Exercise aim
In your answer, set down the records below exactly as they stand, omitting pictures.

[Items from a data source]
= = = = =
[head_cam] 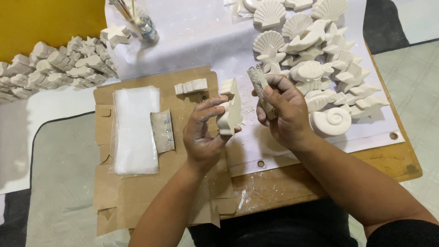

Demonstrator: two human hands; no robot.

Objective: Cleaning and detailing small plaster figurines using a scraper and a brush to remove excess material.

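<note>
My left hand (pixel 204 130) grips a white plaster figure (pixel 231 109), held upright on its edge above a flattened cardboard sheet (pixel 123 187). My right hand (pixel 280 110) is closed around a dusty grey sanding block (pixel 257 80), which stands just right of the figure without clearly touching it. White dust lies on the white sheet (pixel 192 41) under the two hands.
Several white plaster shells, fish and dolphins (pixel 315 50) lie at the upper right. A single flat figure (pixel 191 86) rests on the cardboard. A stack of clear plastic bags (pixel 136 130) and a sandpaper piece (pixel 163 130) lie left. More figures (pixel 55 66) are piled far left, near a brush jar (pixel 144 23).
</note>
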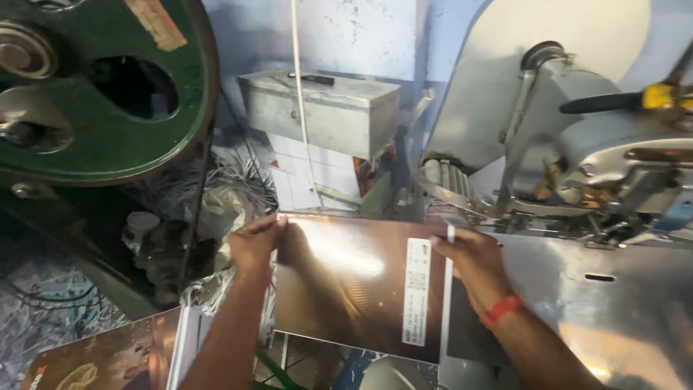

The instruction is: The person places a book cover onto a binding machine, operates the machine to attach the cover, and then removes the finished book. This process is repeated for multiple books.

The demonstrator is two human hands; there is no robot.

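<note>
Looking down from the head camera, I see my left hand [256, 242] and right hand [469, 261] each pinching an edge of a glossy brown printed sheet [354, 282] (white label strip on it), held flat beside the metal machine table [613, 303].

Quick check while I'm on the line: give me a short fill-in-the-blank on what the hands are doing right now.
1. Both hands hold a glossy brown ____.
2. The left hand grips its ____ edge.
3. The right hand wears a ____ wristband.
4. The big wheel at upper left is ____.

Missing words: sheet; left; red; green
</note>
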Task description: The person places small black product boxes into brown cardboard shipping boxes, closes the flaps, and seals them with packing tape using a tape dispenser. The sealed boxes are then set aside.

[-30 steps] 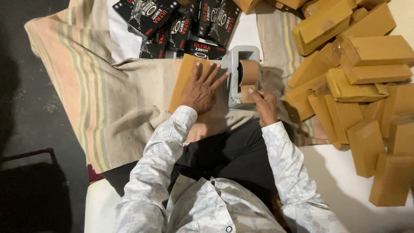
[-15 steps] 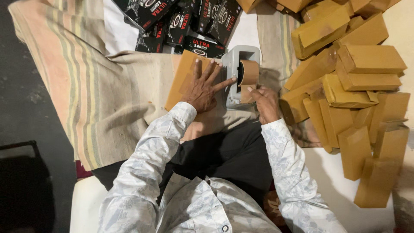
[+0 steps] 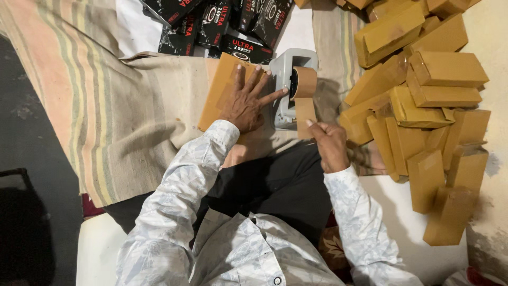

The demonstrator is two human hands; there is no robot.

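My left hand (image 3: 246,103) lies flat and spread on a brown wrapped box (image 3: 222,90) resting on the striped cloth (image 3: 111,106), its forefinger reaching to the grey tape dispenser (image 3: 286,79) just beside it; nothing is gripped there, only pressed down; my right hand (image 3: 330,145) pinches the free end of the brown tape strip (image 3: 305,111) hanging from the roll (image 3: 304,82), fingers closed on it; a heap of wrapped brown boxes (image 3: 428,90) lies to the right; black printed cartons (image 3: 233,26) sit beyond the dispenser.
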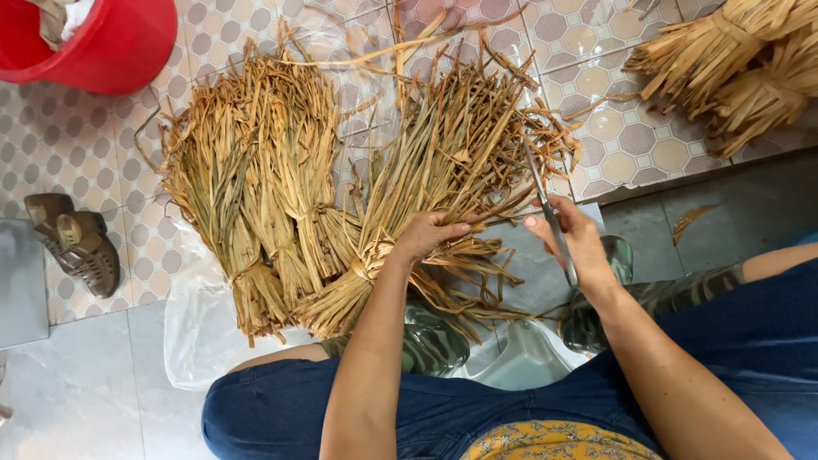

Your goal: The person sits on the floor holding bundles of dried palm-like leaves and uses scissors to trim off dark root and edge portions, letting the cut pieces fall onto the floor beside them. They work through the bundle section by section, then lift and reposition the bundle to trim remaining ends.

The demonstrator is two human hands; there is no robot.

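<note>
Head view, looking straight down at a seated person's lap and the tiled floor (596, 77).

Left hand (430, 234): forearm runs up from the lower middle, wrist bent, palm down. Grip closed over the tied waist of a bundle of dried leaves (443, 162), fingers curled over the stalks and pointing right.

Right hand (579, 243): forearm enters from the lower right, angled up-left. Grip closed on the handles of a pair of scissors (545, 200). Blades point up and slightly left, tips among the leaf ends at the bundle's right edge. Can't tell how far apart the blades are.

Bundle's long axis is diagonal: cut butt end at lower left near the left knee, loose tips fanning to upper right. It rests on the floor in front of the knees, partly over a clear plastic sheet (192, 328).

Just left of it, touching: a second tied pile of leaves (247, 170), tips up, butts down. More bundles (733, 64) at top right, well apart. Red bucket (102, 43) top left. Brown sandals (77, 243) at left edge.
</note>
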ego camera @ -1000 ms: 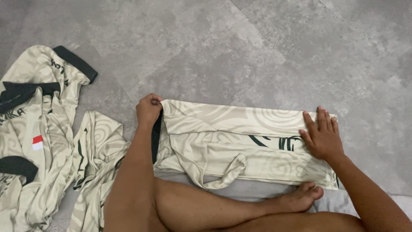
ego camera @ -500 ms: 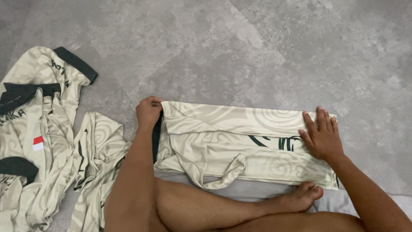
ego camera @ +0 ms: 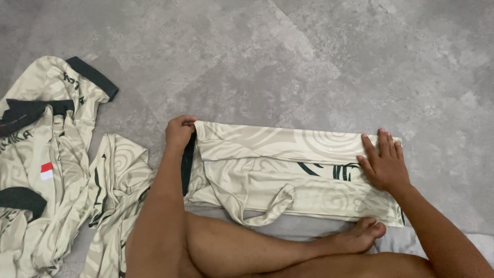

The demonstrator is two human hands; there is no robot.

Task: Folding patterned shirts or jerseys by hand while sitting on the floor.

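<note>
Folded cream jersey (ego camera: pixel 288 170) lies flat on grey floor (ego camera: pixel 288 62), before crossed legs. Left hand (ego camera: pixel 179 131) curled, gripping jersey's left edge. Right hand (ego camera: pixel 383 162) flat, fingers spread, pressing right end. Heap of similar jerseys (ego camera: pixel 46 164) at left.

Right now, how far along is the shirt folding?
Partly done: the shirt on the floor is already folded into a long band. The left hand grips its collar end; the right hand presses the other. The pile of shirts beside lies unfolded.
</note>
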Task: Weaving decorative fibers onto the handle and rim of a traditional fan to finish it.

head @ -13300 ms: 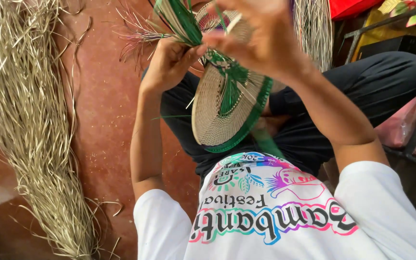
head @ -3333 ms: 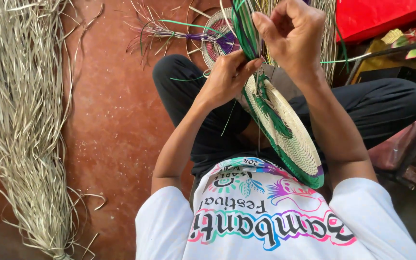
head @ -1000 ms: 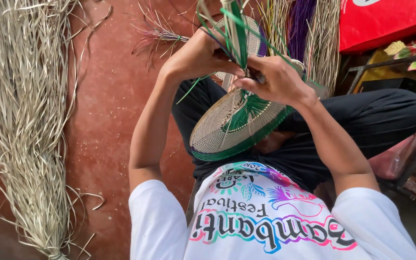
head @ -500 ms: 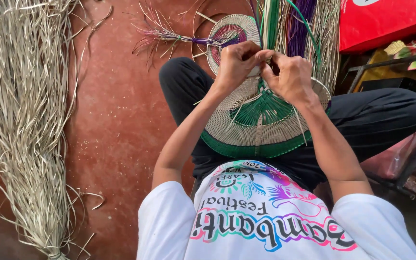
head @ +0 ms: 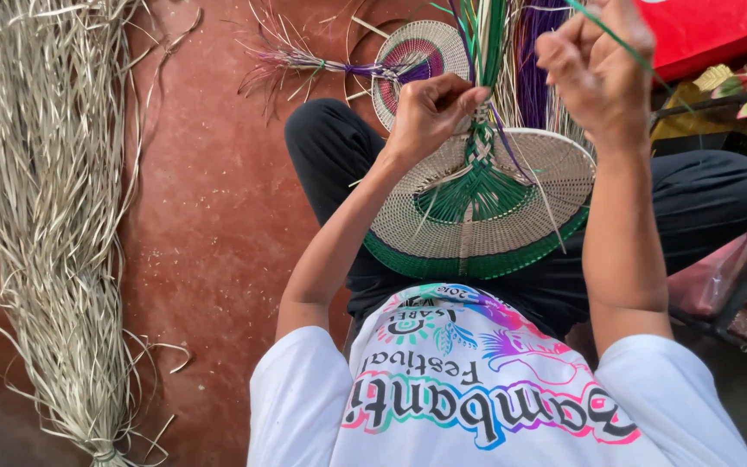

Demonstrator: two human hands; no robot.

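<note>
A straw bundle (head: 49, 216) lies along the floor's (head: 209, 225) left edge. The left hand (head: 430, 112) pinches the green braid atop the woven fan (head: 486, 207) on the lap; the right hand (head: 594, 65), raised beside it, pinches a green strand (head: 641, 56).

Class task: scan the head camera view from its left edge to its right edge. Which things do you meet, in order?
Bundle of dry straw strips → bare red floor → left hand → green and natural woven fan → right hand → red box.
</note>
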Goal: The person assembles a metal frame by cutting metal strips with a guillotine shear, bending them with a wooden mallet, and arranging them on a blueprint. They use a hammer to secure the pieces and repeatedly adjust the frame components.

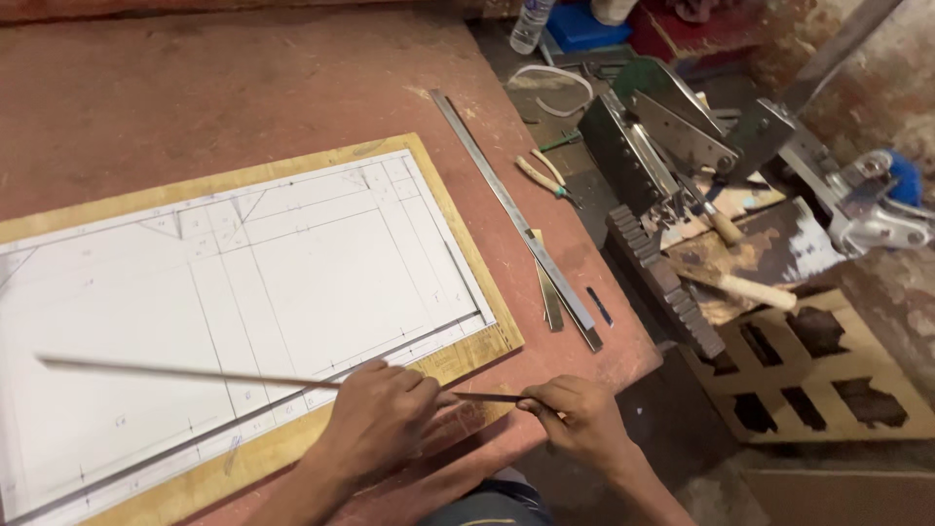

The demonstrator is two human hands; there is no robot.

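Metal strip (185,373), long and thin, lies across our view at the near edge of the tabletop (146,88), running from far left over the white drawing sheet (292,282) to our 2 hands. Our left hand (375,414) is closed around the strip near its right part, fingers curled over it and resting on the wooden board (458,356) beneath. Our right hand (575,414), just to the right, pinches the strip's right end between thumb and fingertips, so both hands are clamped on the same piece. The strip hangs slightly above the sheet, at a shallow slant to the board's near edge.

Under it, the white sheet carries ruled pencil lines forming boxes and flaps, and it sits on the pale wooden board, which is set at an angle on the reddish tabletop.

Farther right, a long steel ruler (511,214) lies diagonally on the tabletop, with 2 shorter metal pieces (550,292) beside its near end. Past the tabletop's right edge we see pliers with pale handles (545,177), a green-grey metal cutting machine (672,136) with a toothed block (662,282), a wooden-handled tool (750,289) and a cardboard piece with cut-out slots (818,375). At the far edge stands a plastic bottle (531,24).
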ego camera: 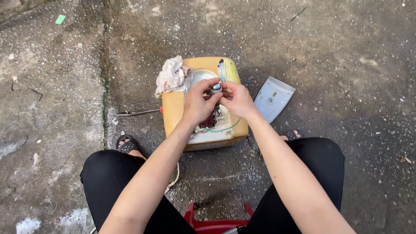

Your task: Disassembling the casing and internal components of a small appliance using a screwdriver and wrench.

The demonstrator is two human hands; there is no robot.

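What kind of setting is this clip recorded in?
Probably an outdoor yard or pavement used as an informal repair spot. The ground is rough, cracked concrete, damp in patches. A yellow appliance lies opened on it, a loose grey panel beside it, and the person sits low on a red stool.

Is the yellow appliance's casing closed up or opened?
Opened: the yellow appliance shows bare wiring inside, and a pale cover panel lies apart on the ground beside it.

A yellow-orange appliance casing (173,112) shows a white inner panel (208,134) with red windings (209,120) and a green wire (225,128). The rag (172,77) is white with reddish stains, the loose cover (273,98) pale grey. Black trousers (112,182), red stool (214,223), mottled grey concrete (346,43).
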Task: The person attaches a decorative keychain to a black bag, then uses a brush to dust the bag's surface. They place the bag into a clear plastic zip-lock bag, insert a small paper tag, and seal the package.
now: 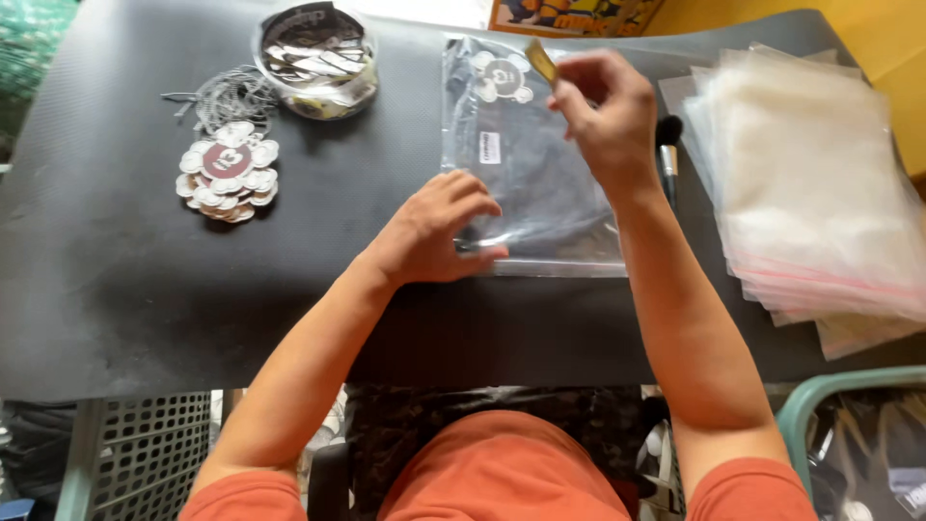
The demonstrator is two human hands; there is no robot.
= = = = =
Result of the exercise
[head_cam] 

Demonstrator: two human hands; no robot.

Objective: Cleaning and detailing small plaster figurines using a scraper and a brush to remove excess material.

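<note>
My left hand (pixel 204 130) grips a white plaster figure (pixel 231 109), held upright on its edge above a flattened cardboard sheet (pixel 123 187). My right hand (pixel 280 110) is closed around a dusty grey sanding block (pixel 257 80), which stands just right of the figure without clearly touching it. White dust lies on the white sheet (pixel 192 41) under the two hands.
Several white plaster shells, fish and dolphins (pixel 315 50) lie at the upper right. A single flat figure (pixel 191 86) rests on the cardboard. A stack of clear plastic bags (pixel 136 130) and a sandpaper piece (pixel 163 130) lie left. More figures (pixel 55 66) are piled far left, near a brush jar (pixel 144 23).
</note>
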
The instruction is: The person places a book cover onto a binding machine, operates the machine to attach the cover, and then removes the finished book. This process is repeated for multiple books.

The demonstrator is two human hands; there is no robot.

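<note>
Looking down from the head camera, I see my left hand [256, 242] and right hand [469, 261] each pinching an edge of a glossy brown printed sheet [354, 282] (white label strip on it), held flat beside the metal machine table [613, 303].

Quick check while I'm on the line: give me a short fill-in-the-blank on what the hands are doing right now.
1. Both hands hold a glossy brown ____.
2. The left hand grips its ____ edge.
3. The right hand wears a ____ wristband.
4. The big wheel at upper left is ____.

Missing words: sheet; left; red; green
</note>
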Task description: The person places small black product boxes into brown cardboard shipping boxes, closes the flaps, and seals them with packing tape using a tape dispenser. The sealed boxes are then set aside.

[-30 steps] 
[-15 steps] 
[+0 steps] 

The demonstrator is two human hands; there is no robot.

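My left hand (image 3: 246,103) lies flat and spread on a brown wrapped box (image 3: 222,90) resting on the striped cloth (image 3: 111,106), its forefinger reaching to the grey tape dispenser (image 3: 286,79) just beside it; nothing is gripped there, only pressed down; my right hand (image 3: 330,145) pinches the free end of the brown tape strip (image 3: 305,111) hanging from the roll (image 3: 304,82), fingers closed on it; a heap of wrapped brown boxes (image 3: 428,90) lies to the right; black printed cartons (image 3: 233,26) sit beyond the dispenser.
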
Your goal: The person sits on the floor holding bundles of dried palm-like leaves and uses scissors to trim off dark root and edge portions, letting the cut pieces fall onto the floor beside them. They work through the bundle section by section, then lift and reposition the bundle to trim remaining ends.

The demonstrator is two human hands; there is no robot.

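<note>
Head view, looking straight down at a seated person's lap and the tiled floor (596, 77).

Left hand (430, 234): forearm runs up from the lower middle, wrist bent, palm down. Grip closed over the tied waist of a bundle of dried leaves (443, 162), fingers curled over the stalks and pointing right.

Right hand (579, 243): forearm enters from the lower right, angled up-left. Grip closed on the handles of a pair of scissors (545, 200). Blades point up and slightly left, tips among the leaf ends at the bundle's right edge. Can't tell how far apart the blades are.

Bundle's long axis is diagonal: cut butt end at lower left near the left knee, loose tips fanning to upper right. It rests on the floor in front of the knees, partly over a clear plastic sheet (192, 328).

Just left of it, touching: a second tied pile of leaves (247, 170), tips up, butts down. More bundles (733, 64) at top right, well apart. Red bucket (102, 43) top left. Brown sandals (77, 243) at left edge.
</note>
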ego camera @ -1000 ms: 
ego camera @ -500 ms: 
ego camera @ +0 ms: 

The demonstrator is two human hands; there is no robot.

Task: Folding patterned shirts or jerseys by hand while sitting on the floor.

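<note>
Folded cream jersey (ego camera: pixel 288 170) lies flat on grey floor (ego camera: pixel 288 62), before crossed legs. Left hand (ego camera: pixel 179 131) curled, gripping jersey's left edge. Right hand (ego camera: pixel 383 162) flat, fingers spread, pressing right end. Heap of similar jerseys (ego camera: pixel 46 164) at left.

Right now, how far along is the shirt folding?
Partly done: the shirt on the floor is already folded into a long band. The left hand grips its collar end; the right hand presses the other. The pile of shirts beside lies unfolded.
</note>
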Task: Weaving decorative fibers onto the handle and rim of a traditional fan to finish it.

head @ -13300 ms: 
head @ -3333 ms: 
head @ -1000 ms: 
head @ -500 ms: 
head @ +0 ms: 

Demonstrator: two human hands; no robot.

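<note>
A straw bundle (head: 49, 216) lies along the floor's (head: 209, 225) left edge. The left hand (head: 430, 112) pinches the green braid atop the woven fan (head: 486, 207) on the lap; the right hand (head: 594, 65), raised beside it, pinches a green strand (head: 641, 56).

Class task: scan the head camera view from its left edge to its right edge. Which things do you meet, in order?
Bundle of dry straw strips → bare red floor → left hand → green and natural woven fan → right hand → red box.
</note>
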Goal: The person assembles a metal frame by cutting metal strips with a guillotine shear, bending them with a wooden mallet, and arranging them on a blueprint. They use a hammer to secure the pieces and repeatedly adjust the frame components.


The demonstrator is two human hands; there is no robot.

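Metal strip (185,373), long and thin, lies across our view at the near edge of the tabletop (146,88), running from far left over the white drawing sheet (292,282) to our 2 hands. Our left hand (375,414) is closed around the strip near its right part, fingers curled over it and resting on the wooden board (458,356) beneath. Our right hand (575,414), just to the right, pinches the strip's right end between thumb and fingertips, so both hands are clamped on the same piece. The strip hangs slightly above the sheet, at a shallow slant to the board's near edge.

Under it, the white sheet carries ruled pencil lines forming boxes and flaps, and it sits on the pale wooden board, which is set at an angle on the reddish tabletop.

Farther right, a long steel ruler (511,214) lies diagonally on the tabletop, with 2 shorter metal pieces (550,292) beside its near end. Past the tabletop's right edge we see pliers with pale handles (545,177), a green-grey metal cutting machine (672,136) with a toothed block (662,282), a wooden-handled tool (750,289) and a cardboard piece with cut-out slots (818,375). At the far edge stands a plastic bottle (531,24).
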ego camera: 

Your task: Disassembling the casing and internal components of a small appliance using a screwdriver and wrench.

The demonstrator is two human hands; there is no robot.

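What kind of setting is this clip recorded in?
Probably an outdoor yard or pavement used as an informal repair spot. The ground is rough, cracked concrete, damp in patches. A yellow appliance lies opened on it, a loose grey panel beside it, and the person sits low on a red stool.

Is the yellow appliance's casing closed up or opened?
Opened: the yellow appliance shows bare wiring inside, and a pale cover panel lies apart on the ground beside it.

A yellow-orange appliance casing (173,112) shows a white inner panel (208,134) with red windings (209,120) and a green wire (225,128). The rag (172,77) is white with reddish stains, the loose cover (273,98) pale grey. Black trousers (112,182), red stool (214,223), mottled grey concrete (346,43).
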Task: The person attaches a decorative keychain to a black bag, then uses a brush to dust the bag's surface. They place the bag into a clear plastic zip-lock bag, insert a small paper tag, and seal the package.
now: 
The demonstrator is two human hands; there is no robot.

The exercise has been fully answered.